Some disruptions in business operations which entities should be mindful of during this pandemic period are:
• Government-mandated decisions implemented by the reporting issuer to reduce the spread of the virus;
• Voluntary actions taken by the reporting issuer to reduce the spread of the virus, including reduced hours of operation, location closures, having employees work remotely from home and cancelling all in-person meetings;
• Constraints or other impacts on human capital resources or productivity;
• Travel restrictions and border closures;
• Regulatory changes implemented, which may affect the operations of the reporting issuer;
• Any material impairments (e.g., with respect to goodwill, intangible assets, long-lived assets, right of use assets, investment securities), increases in allowances for credit losses, restructuring charges and other expenses;
• Supply chain, production and distribution delays as a result of scarcity of certain materials and closures of manufacturing facilities, warehouses and distribution centres;
• Challenges in implementing business continuity plans; and
• Financial impact, dividend changes, credit and liquidity risks due to volatility in financial markets, covenant breaches and lower consumer spending.
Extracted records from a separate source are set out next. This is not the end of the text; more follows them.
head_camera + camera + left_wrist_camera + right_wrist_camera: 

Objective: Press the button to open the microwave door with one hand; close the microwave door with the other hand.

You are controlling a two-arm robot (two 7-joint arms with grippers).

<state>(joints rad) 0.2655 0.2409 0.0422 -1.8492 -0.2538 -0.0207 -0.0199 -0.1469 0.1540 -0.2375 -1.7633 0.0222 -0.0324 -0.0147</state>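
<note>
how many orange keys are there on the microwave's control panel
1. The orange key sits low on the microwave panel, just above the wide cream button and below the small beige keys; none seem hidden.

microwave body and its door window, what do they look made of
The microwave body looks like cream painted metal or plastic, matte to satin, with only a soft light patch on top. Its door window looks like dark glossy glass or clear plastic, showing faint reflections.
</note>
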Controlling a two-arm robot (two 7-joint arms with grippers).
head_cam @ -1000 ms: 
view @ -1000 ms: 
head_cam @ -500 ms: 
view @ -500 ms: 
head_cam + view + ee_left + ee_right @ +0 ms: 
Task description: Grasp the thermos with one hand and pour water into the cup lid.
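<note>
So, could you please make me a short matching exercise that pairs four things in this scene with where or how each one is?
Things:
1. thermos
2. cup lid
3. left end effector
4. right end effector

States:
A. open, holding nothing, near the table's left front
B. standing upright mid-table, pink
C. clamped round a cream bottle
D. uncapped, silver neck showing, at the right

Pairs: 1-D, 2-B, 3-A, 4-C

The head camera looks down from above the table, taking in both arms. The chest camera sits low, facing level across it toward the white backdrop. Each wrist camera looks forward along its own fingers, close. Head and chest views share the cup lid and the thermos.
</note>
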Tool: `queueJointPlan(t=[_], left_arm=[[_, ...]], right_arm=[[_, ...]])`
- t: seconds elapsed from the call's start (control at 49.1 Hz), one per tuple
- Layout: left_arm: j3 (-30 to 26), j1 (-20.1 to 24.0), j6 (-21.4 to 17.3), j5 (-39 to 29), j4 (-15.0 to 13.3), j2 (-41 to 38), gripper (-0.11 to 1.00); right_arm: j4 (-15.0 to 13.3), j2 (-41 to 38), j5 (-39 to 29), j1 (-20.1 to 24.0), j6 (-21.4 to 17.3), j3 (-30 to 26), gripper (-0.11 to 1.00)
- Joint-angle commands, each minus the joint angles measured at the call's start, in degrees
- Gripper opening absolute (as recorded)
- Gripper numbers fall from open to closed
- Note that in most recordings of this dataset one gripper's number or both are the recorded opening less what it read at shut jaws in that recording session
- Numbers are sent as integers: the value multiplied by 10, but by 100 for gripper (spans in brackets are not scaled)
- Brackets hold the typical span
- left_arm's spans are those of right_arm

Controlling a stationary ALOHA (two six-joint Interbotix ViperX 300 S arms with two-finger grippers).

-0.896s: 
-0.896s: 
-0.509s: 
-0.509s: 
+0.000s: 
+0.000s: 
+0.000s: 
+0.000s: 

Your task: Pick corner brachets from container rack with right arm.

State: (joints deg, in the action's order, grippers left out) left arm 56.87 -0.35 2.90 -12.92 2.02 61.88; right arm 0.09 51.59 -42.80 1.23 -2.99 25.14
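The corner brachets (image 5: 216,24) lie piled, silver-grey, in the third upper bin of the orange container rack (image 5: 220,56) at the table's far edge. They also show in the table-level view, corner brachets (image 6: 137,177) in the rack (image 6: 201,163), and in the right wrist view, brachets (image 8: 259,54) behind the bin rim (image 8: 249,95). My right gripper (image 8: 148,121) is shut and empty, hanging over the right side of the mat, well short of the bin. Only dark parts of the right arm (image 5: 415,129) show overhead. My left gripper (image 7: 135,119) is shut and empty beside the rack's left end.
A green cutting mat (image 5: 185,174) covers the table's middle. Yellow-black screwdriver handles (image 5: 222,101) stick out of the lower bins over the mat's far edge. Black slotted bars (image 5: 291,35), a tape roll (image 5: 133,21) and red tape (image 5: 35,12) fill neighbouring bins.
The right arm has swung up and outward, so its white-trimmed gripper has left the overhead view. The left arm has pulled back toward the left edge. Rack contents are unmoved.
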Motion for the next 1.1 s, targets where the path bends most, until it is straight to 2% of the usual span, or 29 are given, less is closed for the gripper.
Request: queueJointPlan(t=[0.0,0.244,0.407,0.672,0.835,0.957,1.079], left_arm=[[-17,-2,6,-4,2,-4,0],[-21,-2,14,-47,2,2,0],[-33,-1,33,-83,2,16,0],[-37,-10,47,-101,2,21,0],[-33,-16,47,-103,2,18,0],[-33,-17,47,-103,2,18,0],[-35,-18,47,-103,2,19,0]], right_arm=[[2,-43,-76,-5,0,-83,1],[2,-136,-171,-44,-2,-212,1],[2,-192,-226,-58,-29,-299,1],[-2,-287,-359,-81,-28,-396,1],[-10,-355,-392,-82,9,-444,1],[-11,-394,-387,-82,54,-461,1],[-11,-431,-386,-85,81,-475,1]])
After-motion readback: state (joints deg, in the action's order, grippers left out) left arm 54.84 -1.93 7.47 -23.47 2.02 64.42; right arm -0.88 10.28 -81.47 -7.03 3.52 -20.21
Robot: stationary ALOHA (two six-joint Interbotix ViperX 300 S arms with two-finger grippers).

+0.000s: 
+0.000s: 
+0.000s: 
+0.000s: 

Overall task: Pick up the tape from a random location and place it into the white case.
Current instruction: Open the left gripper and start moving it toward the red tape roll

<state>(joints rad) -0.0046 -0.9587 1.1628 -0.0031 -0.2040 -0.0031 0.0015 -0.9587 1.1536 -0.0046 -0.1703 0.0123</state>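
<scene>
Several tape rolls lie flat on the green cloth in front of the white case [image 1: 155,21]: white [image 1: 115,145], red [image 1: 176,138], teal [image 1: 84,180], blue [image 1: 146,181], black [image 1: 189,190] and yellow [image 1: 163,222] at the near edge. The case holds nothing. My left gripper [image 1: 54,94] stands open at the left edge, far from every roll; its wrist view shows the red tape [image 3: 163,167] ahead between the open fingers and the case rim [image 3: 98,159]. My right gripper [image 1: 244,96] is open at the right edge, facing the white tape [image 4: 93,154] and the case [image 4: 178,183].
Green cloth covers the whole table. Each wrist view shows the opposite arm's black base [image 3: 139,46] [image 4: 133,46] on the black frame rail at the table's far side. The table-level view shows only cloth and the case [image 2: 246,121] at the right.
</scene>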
It is important to note that this list is by no means exhaustive and each reporting issuer will need to carefully assess Covid-19’s impact and any related material disclosure obligations. It is expected that reporting issuers and their legal advisers would act responsibly and fulfil their obligations to their security holders by performing an objective and honest assessment of the Covid-19 impact on their respective businesses.
In the event that the reporting issuer is unclear, Staff of the Commission is available to assist with the conduct of an assessment of materiality. To conduct an assessment of materiality, Staff must be provided with the specific, pertinent details of the Covid-19 related matter in a timely manner. In the event that assistance is sought from Staff of the Commission in the determination of the materiality of an event, it must be noted that materiality is assessed by Staff of the Commission on a case-by-case basis and in the context of the information available at the particular point in time.